Without a clear answer from research, we have to turn to our understanding of pharmacokinetics to estimate an infant’s exposure to esketamine through breastmilk. To begin this evaluation, first we must understand the drug in the mother.

 

Characteristics of Esketamine

Estimates of Esketamine Transfer to Milk

Ketamine is a 1:1 racemic mixture of r-ketamine and s-ketamine. It is a potent NMDA receptor antagonist, but also has antidepressant and pain modifying effects through unknown mechanisms.4,6 The antidepressant effects long outlast the duration that the drug is in the body.8 Different formulations of ketamine are used intravenously as anesthetics for pain-relief and sedation.9,10 Esketamine is the purified s-ketamine enantiomer and is only used intranasally.  When there is limited information on esketamine, data for ketamine can be used as a fair surrogate.

Intranasal formulations of esketamine have a relatively high bioavailability, meaning that a large proportion of the drug enters the bloodstream to produce its effects. Nearly half (48%) of the intranasal dose enters the circulation, then the remaining dose is swallowed. Only 19% of the swallowed esketamine reaches systemic circulation, most is sequestered in the liver.11 By this logic, 60% of the dose reaches maternal circulation. The low oral bioavailability is a further benefit to the baby, as less than 20% of the dose they receive via milk will be absorbed. Ultimately, little drug will be absorbed by the infant compared to the mother’s dose.

Experience with other drugs suggest that concentrations of drugs in milk are directly related to plasma concentrations. A small study of healthy volunteers measured the concentration of ketamine in the blood. Participants who took 25 mg of intranasal racemic ketamine had undetectable plasma concentrations 8 hours after administration of the drug.6 These doses were less than half of a therapeutic dose.2,10 However, the manufacturer reports that drug exposure in the plasma is fairly dose-proportional.2If ketamine is not in the plasma after 8 hours, soon afterward it will also not be in the milk.

Esketamine has no known relative infant dose (RID), though more trials testing its levels in milk may soon be available.12 Because of its relatively low molecular weight and ability to penetrate the central nervous system, it is suggested that esketamine may be present in breast milk.3  However, there are many more considerations to determine exposure through milk and clinical risk for an infant.

The volume of distribution (Vd) is the way we estimate where the drugs end up in the body.  Drugs with large Vd, generally end up outside the blood compartment such as in muscle or fat. Drugs that remain in the blood have a low volume of distribution, similar to the volume of blood plasma in the body (~5L).
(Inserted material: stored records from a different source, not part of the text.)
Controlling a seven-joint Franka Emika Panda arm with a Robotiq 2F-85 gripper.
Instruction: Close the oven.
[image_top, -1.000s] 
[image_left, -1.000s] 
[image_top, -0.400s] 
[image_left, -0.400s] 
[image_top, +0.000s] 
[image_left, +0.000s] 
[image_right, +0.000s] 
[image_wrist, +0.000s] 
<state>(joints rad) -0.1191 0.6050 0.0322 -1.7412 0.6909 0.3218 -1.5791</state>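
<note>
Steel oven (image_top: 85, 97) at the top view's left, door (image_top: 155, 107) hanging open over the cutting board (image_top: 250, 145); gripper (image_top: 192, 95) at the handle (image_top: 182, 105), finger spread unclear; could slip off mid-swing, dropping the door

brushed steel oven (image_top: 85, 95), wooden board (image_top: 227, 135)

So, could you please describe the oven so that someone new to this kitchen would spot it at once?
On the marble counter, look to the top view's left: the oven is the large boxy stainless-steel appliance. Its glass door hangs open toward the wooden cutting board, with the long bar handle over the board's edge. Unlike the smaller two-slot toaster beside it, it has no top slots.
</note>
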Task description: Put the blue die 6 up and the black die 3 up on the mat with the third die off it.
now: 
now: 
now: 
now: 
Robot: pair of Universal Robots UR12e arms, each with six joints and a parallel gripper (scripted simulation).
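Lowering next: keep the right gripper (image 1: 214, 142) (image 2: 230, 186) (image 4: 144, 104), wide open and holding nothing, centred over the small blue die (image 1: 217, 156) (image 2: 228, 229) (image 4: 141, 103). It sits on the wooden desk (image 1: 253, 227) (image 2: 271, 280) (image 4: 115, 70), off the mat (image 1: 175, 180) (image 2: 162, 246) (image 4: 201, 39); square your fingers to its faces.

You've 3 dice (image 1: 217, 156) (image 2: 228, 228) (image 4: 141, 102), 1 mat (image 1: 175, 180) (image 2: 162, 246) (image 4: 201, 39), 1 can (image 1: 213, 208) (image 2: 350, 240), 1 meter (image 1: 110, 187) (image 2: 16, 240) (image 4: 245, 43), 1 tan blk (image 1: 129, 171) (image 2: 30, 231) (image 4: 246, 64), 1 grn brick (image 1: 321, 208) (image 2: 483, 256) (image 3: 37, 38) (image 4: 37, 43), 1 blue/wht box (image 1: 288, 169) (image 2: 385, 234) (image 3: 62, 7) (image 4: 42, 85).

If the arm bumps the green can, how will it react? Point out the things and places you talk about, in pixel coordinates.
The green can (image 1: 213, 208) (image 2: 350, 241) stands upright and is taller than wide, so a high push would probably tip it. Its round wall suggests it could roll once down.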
The Vd of esketamine is reported as 709 L (9.8 L/kg for a 72kg patient), indicating that it redistributes outside of the plasma extensively.2 As mentioned, drugs are only capable of transferring into the milk compartment if they are located in blood compartment. Therefore, esketamine’s extensive volume of distribution is expected to significantly reduce the amount of drug available for transfer into milk. 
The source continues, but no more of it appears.